Recorded data

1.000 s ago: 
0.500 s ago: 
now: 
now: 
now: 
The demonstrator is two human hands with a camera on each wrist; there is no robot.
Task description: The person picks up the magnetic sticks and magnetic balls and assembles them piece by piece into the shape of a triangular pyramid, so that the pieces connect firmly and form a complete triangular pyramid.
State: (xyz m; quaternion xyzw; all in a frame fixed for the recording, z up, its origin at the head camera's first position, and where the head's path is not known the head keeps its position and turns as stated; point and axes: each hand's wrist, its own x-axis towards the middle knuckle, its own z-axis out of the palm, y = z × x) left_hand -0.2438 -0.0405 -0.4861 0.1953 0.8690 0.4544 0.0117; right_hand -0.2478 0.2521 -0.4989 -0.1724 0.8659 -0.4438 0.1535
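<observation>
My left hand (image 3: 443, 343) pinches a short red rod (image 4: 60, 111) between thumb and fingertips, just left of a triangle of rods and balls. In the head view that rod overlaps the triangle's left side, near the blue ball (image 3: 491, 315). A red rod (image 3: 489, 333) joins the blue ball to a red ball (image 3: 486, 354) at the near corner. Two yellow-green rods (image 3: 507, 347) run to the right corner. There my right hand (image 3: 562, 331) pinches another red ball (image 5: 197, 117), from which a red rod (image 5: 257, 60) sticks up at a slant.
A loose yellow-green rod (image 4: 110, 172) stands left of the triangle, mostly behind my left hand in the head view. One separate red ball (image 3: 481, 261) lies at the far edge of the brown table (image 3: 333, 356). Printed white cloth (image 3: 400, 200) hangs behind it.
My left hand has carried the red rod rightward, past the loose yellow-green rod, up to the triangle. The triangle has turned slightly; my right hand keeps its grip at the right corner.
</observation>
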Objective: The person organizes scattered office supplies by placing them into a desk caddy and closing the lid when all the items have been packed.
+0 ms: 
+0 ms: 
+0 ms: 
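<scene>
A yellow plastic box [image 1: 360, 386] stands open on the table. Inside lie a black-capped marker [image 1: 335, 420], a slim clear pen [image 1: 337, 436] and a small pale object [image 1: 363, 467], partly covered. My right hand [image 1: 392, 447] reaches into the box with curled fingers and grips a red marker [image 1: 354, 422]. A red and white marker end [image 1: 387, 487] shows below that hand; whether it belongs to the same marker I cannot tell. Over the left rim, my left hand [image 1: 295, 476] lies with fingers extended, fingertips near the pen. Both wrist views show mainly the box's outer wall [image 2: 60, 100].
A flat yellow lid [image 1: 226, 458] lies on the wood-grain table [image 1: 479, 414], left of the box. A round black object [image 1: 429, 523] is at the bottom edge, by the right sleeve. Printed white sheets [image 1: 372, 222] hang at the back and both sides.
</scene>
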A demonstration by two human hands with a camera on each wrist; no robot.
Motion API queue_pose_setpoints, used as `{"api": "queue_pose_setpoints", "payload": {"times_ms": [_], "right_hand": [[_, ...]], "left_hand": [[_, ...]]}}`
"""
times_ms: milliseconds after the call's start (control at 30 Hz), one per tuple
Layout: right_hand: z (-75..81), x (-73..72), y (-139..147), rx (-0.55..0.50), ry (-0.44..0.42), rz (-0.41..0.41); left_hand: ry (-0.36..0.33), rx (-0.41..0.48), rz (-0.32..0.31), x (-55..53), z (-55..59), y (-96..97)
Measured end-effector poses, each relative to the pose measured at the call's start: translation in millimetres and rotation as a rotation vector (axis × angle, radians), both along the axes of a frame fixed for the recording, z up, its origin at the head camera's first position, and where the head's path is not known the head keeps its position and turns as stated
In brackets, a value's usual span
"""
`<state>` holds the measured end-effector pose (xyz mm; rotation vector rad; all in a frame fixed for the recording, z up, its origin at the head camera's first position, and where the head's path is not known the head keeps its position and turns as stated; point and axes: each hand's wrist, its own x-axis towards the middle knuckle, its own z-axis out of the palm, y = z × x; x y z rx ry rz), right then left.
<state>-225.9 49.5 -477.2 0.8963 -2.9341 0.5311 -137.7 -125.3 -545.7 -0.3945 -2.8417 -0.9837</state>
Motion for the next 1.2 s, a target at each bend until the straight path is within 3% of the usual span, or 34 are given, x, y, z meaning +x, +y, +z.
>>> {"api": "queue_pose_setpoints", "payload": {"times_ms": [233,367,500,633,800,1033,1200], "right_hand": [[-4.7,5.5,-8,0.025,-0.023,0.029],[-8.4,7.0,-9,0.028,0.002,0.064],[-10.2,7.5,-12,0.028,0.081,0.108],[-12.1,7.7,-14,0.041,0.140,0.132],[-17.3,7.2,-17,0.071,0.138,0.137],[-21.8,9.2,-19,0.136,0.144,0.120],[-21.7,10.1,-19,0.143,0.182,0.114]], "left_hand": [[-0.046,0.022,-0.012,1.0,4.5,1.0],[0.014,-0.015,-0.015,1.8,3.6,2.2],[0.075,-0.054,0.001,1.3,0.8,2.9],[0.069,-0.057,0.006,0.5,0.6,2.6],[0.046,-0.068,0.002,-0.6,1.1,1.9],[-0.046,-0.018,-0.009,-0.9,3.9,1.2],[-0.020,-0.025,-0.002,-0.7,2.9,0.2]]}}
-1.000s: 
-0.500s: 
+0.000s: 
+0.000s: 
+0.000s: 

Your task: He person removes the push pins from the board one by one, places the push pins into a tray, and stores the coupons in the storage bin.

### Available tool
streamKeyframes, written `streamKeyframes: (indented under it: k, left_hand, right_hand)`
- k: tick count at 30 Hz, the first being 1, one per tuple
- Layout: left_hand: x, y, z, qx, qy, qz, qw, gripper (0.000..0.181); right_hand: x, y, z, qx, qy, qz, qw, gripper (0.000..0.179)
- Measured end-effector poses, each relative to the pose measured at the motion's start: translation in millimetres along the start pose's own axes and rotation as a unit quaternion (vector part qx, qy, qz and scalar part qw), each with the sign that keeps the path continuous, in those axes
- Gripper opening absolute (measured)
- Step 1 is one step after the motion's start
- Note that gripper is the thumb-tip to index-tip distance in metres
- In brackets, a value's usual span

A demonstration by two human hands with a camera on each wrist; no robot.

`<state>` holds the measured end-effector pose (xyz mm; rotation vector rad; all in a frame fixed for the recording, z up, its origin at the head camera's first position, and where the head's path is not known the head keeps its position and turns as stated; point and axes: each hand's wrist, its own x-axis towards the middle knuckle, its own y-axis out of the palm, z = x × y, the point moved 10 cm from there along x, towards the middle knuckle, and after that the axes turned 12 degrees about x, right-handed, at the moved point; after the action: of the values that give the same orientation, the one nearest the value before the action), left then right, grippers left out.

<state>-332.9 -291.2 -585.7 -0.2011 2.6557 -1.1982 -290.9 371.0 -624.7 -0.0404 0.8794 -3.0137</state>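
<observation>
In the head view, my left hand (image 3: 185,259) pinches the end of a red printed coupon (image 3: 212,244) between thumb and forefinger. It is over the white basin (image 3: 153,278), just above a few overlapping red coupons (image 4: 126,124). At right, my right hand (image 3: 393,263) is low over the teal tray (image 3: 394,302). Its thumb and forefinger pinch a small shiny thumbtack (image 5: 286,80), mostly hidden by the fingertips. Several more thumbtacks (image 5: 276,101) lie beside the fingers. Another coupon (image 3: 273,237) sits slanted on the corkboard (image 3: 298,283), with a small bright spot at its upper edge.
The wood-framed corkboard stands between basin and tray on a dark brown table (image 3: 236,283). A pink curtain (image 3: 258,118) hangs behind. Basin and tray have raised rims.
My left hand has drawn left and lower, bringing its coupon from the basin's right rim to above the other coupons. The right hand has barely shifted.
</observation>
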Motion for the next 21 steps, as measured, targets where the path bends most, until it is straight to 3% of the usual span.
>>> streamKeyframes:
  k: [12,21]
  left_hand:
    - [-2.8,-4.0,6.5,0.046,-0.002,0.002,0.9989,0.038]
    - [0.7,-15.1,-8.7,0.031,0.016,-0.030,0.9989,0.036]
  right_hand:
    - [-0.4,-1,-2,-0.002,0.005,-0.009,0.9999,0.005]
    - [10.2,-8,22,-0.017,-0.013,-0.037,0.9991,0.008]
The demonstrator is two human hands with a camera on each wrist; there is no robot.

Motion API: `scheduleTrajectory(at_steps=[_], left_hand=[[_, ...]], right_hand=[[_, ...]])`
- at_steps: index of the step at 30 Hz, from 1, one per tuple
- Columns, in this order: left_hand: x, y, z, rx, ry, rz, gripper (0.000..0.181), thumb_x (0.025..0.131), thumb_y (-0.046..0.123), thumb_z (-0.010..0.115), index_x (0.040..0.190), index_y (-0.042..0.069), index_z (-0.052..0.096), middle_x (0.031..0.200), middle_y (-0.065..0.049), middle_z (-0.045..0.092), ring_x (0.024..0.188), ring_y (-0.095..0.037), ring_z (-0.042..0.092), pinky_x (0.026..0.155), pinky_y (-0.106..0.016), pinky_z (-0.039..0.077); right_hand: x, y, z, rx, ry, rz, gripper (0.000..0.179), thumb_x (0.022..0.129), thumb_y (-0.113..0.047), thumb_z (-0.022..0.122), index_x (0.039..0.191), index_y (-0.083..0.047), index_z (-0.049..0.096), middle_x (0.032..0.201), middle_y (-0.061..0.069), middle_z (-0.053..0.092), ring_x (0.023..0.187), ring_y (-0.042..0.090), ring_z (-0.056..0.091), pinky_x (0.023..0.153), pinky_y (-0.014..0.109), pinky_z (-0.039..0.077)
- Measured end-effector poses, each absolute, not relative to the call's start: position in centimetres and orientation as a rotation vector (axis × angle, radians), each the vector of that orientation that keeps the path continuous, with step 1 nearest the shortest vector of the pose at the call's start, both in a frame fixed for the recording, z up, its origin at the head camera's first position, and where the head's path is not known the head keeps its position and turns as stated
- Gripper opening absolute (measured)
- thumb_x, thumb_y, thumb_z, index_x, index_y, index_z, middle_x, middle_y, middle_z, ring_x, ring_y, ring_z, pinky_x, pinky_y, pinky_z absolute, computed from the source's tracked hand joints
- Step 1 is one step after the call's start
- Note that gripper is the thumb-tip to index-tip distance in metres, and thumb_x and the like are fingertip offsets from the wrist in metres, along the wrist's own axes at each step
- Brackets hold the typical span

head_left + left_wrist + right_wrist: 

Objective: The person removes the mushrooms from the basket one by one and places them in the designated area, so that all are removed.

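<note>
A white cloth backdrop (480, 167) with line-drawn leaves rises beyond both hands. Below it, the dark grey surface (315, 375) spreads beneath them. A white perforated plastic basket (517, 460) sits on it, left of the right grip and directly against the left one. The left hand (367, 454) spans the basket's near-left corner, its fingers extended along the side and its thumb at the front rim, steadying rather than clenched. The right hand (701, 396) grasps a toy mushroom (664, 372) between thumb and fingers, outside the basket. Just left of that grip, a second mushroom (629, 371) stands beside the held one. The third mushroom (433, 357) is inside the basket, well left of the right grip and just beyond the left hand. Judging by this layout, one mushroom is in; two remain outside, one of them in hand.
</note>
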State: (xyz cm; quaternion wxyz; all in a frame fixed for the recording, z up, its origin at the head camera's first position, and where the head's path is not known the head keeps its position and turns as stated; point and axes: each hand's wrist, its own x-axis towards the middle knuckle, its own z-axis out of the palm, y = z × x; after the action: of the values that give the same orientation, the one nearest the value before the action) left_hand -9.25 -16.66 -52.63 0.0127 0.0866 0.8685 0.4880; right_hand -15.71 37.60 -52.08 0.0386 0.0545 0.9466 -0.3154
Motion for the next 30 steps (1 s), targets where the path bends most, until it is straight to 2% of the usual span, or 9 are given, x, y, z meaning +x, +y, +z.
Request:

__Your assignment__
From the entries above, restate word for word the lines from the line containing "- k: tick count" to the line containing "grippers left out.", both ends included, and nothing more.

__Answer area__
- k: tick count at 30 Hz, the first being 1, one per tuple
- Layout: left_hand: x, y, z, qx, qy, qz, qw, gripper (0.000..0.181); right_hand: x, y, z, qx, qy, qz, qw, gripper (0.000..0.179)
- Measured end-effector poses, each relative to the pose measured at the motion's start: translation in millimetres along the start pose's own axes and rotation as a unit quaternion (vector part qx, qy, qz and scalar part qw), each with the sign that keeps the path continuous, in those axes
- Gripper opening absolute (measured)
- Step 1 is one step after the motion's start
- Note that gripper is the thumb-tip to index-tip distance in metres
- In brackets, a value's usual span

A demonstration by two human hands with a camera on each wrist; no robot.

`<state>` holds the measured end-effector pose (xyz mm; rotation vector rad; all in a frame fixed for the recording, z up, its origin at the head camera's first position, and where the head's path is not known the head keeps its position and turns as stated; point and axes: each hand's wrist, its own x-axis towards the middle knuckle, its own y-axis out of the palm, z = x × y, the point moved 10 cm from there along x, towards the middle knuckle, and after that the axes turned 12 degrees about x, right-handed, at the moved point; after the action: of the values that give the same orientation, the one nearest the value before the action), left then right, grippers left out.

The exercise is now done.